Temporarily save work without committing

git stash           # save current changes to a stash
git stash list      # see all stashes
git stash pop       # restore most recent stash
git stash pop stash@{1}  # restore specific stash
git stash drop      # delete most recent stash

Use stash when: You need to switch branches but aren't ready to commit.


Rebase vs Merge

Both integrate changes from one branch into another. Different results:

Merge: Creates a new "merge commit" that combines both histories.

A - B - C - D (main)
     \   /
      E - F  (feature, after merge)

Rebase: Moves the feature branch commits on top of main, rewriting history.

A - B - C - D - E' - F' (feature, after rebase)

E' and F' are new commits with the same changes as E and F but different hashes.

When to use which:

  • merge for integrating complete features into main (preserves history)
  • rebase for incorporating upstream changes into your feature branch (clean linear history)
  • Never rebase commits that are on shared branches β€” rewriting shared history causes chaos
# Update your feature branch with latest main (clean approach)
git checkout feature-login
git rebase main
# If conflicts: fix them, git add, git rebase --continue

# Interactive rebase: clean up commits before merging
git rebase -i HEAD~3  # opens editor to squash/reword/drop last 3 commits

Tags and Releases

git tag v1.0.0                        # lightweight tag
git tag -a v1.0.0 -m "Version 1.0.0"  # annotated tag (recommended)
git push origin v1.0.0                 # push tag to remote
git push origin --tags                 # push all tags
git tag                                # list all tags

The .gitignore File

Every project needs one.
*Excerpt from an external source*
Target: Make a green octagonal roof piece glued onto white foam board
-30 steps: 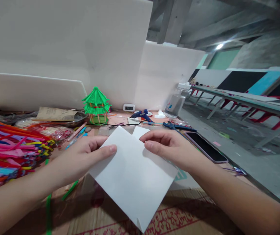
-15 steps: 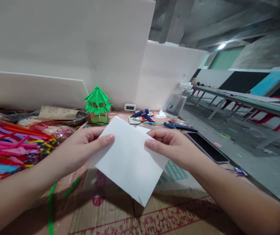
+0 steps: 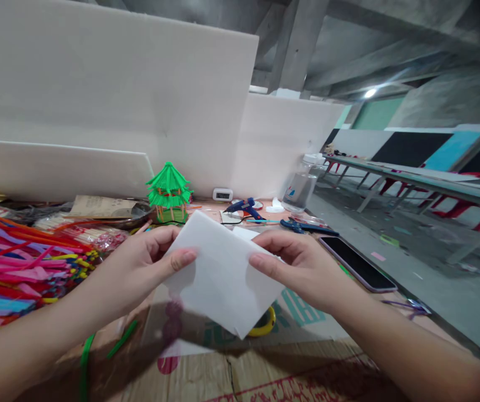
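A white square piece of board (image 3: 221,279), probably foam board, is held up above the table, turned so that one corner points toward me. My left hand (image 3: 156,259) is closed on its left edge, thumb on the upper face and fingers behind. On the right edge, my right hand (image 3: 288,259) pinches it the same way. Part of another white piece (image 3: 243,232) shows just behind the board. Under its near corner, a yellow ring-shaped thing (image 3: 270,322) lies partly hidden on the printed cardboard (image 3: 189,368).
Colourful pipe cleaners (image 3: 9,262) are heaped at left. A green-roofed model pavilion (image 3: 168,192), a small digital clock (image 3: 223,194), a blue glue gun (image 3: 243,206), blue-handled pliers (image 3: 302,226) and a water bottle (image 3: 300,187) stand or lie behind. A phone (image 3: 357,263) lies right.
The board has tilted and its near corner has risen a little, so the yellow ring now shows beneath it. Both hands keep their hold. My view has tipped slightly upward.
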Available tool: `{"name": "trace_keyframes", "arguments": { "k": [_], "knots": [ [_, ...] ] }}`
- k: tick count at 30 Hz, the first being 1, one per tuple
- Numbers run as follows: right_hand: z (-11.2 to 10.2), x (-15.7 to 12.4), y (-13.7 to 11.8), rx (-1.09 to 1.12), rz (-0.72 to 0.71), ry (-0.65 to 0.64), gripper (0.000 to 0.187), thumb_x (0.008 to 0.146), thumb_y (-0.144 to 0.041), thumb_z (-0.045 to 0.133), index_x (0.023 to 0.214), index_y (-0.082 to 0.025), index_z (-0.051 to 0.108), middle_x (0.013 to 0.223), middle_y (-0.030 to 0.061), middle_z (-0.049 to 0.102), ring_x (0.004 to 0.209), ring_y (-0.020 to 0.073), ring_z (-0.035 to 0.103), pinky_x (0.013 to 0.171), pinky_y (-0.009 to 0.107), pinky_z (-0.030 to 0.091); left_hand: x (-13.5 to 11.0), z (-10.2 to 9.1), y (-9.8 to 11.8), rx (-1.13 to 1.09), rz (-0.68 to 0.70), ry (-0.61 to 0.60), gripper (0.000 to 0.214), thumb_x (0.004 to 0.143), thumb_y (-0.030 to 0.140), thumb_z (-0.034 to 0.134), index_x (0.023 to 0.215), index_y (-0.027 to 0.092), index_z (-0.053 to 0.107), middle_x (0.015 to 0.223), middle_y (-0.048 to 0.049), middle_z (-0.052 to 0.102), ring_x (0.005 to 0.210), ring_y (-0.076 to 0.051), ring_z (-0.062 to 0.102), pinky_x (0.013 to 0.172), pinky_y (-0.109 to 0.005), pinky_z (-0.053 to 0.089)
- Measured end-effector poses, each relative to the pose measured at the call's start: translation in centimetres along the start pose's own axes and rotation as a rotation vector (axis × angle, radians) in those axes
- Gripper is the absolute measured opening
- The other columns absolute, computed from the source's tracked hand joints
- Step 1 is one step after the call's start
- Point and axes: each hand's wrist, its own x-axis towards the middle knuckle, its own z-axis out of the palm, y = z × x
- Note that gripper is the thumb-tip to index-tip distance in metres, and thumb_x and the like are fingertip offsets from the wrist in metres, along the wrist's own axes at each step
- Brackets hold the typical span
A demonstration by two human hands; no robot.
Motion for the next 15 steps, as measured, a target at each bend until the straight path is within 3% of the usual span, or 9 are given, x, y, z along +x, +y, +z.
{"name": "trace_keyframes", "arguments": {
  "k": [3,6,8,11,15],
  "knots": [
    [0.0,-0.2,0.0,-0.214,-0.265,0.119,0.007,0.093,-0.023,0.063,0.094,-0.021,0.069,0.092,0.0044,0.073,0.085,0.0181,0.067,0.074,0.031,0.052,-0.2,-0.3,-0.8,0.385,0.409,0.170,0.012,0.091,0.027,0.064,0.101,0.024,0.070,0.097,-0.0042,0.076,0.090,-0.021,0.071,0.077,-0.029,0.059],
    [-0.1,-0.4,0.3,-0.546,-0.637,0.237,0.020,0.089,-0.008,0.059,0.098,-0.025,0.065,0.104,0.0063,0.071,0.100,0.0223,0.065,0.090,0.041,0.050,-0.5,-0.8,-1.6,0.692,0.881,0.230,0.024,0.089,0.010,0.060,0.105,0.026,0.068,0.106,-0.0038,0.074,0.100,-0.018,0.069,0.092,-0.032,0.054],
    [0.0,-0.7,0.5,-0.699,-0.748,0.314,0.025,0.085,-0.003,0.060,0.096,-0.026,0.062,0.110,0.0066,0.067,0.106,0.0248,0.061,0.095,0.046,0.048,-0.7,-1.1,-1.9,0.795,1.044,0.224,0.027,0.088,0.007,0.060,0.108,0.024,0.068,0.106,-0.0050,0.073,0.104,-0.019,0.066,0.096,-0.035,0.052],
    [0.2,-0.9,0.7,-0.644,-0.723,0.426,0.030,0.083,-0.003,0.061,0.099,-0.028,0.057,0.123,0.0075,0.059,0.120,0.0278,0.055,0.103,0.050,0.044,-1.0,-1.4,-1.7,0.868,1.168,0.247,0.022,0.088,0.009,0.062,0.106,0.020,0.069,0.103,-0.0076,0.073,0.106,-0.022,0.064,0.095,-0.038,0.053],
    [0.2,-0.4,0.9,-0.114,-0.489,0.531,0.032,0.093,-0.018,0.055,0.121,-0.029,0.049,0.134,0.0111,0.051,0.127,0.0272,0.052,0.106,0.049,0.045,-1.4,-1.6,-1.4,0.924,1.174,0.317,0.021,0.087,0.012,0.063,0.103,0.024,0.069,0.101,-0.0057,0.073,0.102,-0.023,0.064,0.093,-0.041,0.054]
  ]
}}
Never commit:

# Python
__pycache__/
*.pyc
.env
venv/

# Node.js
node_modules/
.next/
dist/

# Editors
.vscode/
.idea/
*.swp

# OS
.DS_Store
Thumbs.db

# Secrets (most important!)
.env
.env.local
*.pem
*secret*

Use gitignore.io to generate language-specific .gitignore files.


What Interviewers Ask About Git

"How do you handle merge conflicts?"

"I run git status to see conflicting files, open them in VS Code which highlights the conflict regions, decide which version to keep (or combine both), remove the markers, git add the resolved files, and git commit. For complex conflicts I use git mergetool or look at both sides' history with git log to understand the intent."
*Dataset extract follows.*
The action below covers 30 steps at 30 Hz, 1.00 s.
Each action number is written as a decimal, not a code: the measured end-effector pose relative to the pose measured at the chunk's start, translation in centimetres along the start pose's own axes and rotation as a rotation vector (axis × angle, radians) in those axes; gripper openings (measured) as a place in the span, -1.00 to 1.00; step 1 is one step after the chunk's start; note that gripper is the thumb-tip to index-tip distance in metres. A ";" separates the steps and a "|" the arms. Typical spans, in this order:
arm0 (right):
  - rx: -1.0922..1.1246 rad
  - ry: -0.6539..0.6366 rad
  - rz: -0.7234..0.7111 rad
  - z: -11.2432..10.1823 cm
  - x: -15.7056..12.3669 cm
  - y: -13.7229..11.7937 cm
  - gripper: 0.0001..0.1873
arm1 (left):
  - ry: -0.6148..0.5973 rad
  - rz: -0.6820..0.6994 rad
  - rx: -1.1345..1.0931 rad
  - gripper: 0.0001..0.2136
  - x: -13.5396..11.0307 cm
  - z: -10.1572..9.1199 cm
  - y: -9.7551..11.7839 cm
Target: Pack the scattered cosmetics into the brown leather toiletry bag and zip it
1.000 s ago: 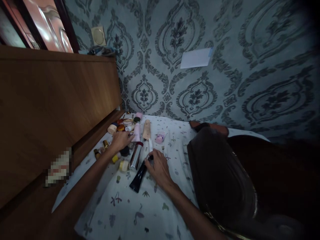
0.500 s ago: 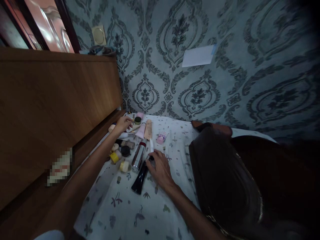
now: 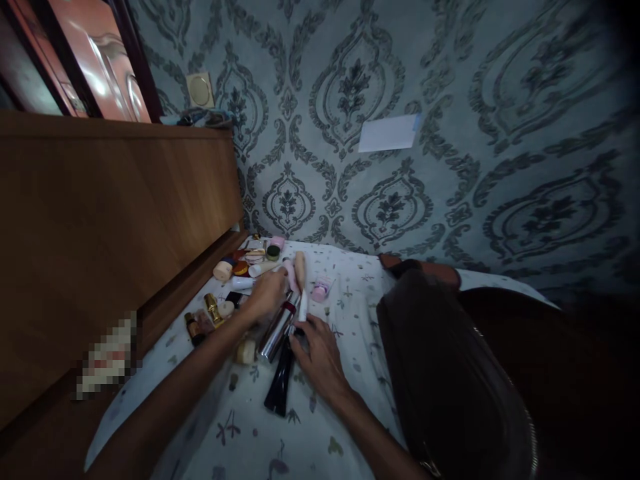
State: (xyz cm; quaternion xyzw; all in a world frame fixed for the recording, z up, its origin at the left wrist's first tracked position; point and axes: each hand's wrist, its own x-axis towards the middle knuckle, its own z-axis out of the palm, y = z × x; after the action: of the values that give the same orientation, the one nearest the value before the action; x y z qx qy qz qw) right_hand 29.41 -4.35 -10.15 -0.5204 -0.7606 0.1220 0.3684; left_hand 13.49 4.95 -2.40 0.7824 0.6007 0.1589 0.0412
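Note:
My left hand, blurred by motion, reaches over the cosmetics with its fingertips at a pink tube; its grip is unclear. Beside that tube lies a tan tube. My right hand rests on the cloth, thumb and fingers closed around the upper end of a black tube. A slim white tube runs up from those fingers. Between my hands lies a silver bottle with a dark red band. A small pink-capped tube lies apart on the right.
Several jars, a gold-coloured tube and a small dark bottle lie on the left of the patterned cloth. A dark brown bag stands at right. A wooden panel borders the left; a papered wall rises behind.
My left hand has moved right and nearer, from the far-left items to the pink tube. The tan tube now looks narrower. My right hand stays at the black tube; the view has tilted up slightly.

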 end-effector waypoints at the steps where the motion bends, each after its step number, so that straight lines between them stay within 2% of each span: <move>1: 0.001 0.001 0.002 0.0 0.0 0.0 -0.71 | 0.016 -0.031 0.044 -0.73 0.8 -0.4 -0.9; 4: 0.003 0.006 0.009 -0.1 0.0 -0.1 -0.70 | 0.016 -0.054 0.152 -0.69 2.4 -0.9 -3.1; 6: 0.005 0.007 0.012 -0.1 0.0 -0.1 -0.70 | -0.001 -0.032 0.199 -0.68 2.8 -0.5 -3.6; 13: 0.017 0.005 0.019 -0.2 0.1 -0.2 -0.70 | -0.023 -0.013 0.164 -0.67 3.7 1.4 -2.9; 18: 0.023 0.007 0.024 -0.4 0.1 -0.4 -0.73 | 0.018 -0.021 -0.089 -0.67 5.1 0.5 -3.4; 23: 0.041 -0.003 0.010 -0.7 0.0 -0.3 -0.74 | 0.194 -0.069 -0.502 -0.70 7.1 -3.0 -5.1; 26: 0.047 0.002 0.013 -0.7 0.0 -0.4 -0.72 | 0.243 -0.112 -0.743 -0.71 7.3 -4.4 -5.9; 30: 0.054 0.012 0.004 -0.6 0.0 -0.4 -0.73 | 0.207 -0.153 -0.943 -0.72 6.2 -4.2 -6.2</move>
State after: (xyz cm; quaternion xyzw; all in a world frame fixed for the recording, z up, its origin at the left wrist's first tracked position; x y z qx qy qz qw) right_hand 29.59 -4.59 -9.47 -0.5123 -0.7539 0.1401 0.3868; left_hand 7.95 11.99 1.18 0.6121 0.5199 0.4874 0.3428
"What's the difference between rebase and merge?"

"Both integrate changes. Merge creates a merge commit preserving branch history. Rebase moves my commits on top of the target branch, creating a linear history. I use merge for integrating features into main, and rebase to update my feature branch with upstream changes before making a PR. I avoid rebasing shared branches."

"How do you undo a commit that's already been pushed?"
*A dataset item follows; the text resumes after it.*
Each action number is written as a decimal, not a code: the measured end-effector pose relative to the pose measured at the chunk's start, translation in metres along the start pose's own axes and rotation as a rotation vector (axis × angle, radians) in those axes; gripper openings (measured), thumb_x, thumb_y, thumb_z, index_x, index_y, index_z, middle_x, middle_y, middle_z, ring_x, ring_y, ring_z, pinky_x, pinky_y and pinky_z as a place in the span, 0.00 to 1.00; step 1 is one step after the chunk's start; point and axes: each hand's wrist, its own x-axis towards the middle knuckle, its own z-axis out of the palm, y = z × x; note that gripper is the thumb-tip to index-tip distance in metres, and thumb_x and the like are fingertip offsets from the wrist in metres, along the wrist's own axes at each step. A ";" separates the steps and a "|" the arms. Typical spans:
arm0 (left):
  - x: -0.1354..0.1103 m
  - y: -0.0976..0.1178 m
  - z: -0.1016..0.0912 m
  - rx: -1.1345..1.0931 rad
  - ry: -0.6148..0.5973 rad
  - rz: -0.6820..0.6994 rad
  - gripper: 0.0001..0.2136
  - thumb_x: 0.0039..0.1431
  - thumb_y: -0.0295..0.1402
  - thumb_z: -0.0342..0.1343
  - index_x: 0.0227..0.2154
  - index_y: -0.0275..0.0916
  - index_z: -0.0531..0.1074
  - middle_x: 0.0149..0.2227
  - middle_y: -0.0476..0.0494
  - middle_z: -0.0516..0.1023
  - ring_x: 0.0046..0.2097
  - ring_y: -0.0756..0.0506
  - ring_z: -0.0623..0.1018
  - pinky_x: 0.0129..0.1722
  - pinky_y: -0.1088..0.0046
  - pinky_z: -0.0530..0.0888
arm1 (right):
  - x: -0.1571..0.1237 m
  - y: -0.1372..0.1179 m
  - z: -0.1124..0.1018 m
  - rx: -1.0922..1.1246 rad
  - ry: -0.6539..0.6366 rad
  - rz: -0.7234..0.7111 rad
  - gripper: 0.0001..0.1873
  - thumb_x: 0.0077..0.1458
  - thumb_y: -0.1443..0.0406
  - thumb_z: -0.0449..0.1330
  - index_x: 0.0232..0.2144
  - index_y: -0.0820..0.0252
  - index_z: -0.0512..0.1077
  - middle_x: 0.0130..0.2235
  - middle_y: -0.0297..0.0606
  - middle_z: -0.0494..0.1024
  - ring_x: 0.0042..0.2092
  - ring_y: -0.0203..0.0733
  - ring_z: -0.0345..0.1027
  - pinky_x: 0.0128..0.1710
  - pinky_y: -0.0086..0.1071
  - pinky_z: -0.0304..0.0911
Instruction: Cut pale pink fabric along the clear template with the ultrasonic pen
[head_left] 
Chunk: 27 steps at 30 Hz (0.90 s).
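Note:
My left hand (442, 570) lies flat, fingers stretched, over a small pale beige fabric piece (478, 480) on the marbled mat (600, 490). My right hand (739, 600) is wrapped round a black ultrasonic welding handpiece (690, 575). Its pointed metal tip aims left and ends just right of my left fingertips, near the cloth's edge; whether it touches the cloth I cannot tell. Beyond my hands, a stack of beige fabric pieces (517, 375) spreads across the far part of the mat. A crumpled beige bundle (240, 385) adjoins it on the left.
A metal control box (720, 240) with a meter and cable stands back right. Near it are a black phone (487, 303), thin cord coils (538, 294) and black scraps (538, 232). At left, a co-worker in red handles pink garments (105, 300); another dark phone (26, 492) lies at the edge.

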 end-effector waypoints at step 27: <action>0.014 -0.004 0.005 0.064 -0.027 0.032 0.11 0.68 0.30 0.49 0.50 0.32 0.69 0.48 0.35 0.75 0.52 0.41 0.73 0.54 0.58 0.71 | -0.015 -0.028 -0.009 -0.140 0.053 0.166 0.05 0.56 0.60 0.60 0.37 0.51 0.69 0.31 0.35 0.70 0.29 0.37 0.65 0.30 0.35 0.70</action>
"I use git revert, which creates a new commit that undoes the changes β€” this is safe on shared branches because it doesn't rewrite history. git reset --hard would work but requires force-pushing, which can cause problems for teammates who've already pulled."

Build the habit: From your next project, use a proper branching workflow. Create a feature branch for each feature, write meaningful commit messages, and practice resolving a deliberate merge conflict. This is more impressive on a resume than yet another certification.